▶ **What the exercise asks**:
Write out each line of the material exactly as given, and drop the images.

START Source material

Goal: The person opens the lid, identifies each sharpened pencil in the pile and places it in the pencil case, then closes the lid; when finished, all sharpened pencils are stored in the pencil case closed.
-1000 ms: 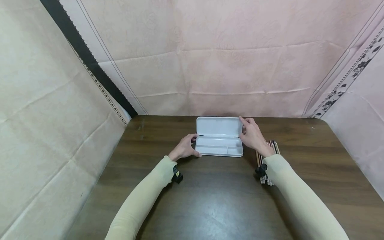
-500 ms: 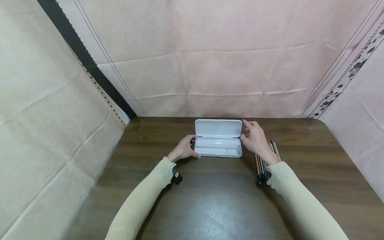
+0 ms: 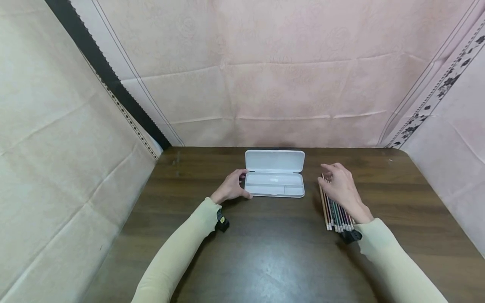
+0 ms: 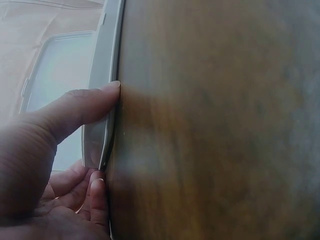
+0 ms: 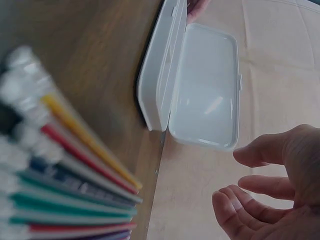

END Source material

▶ **Answer space**:
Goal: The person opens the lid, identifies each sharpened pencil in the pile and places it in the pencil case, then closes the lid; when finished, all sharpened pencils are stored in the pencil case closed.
-1000 ms: 
-500 ms: 
+0 ms: 
+0 ms: 
+0 ms: 

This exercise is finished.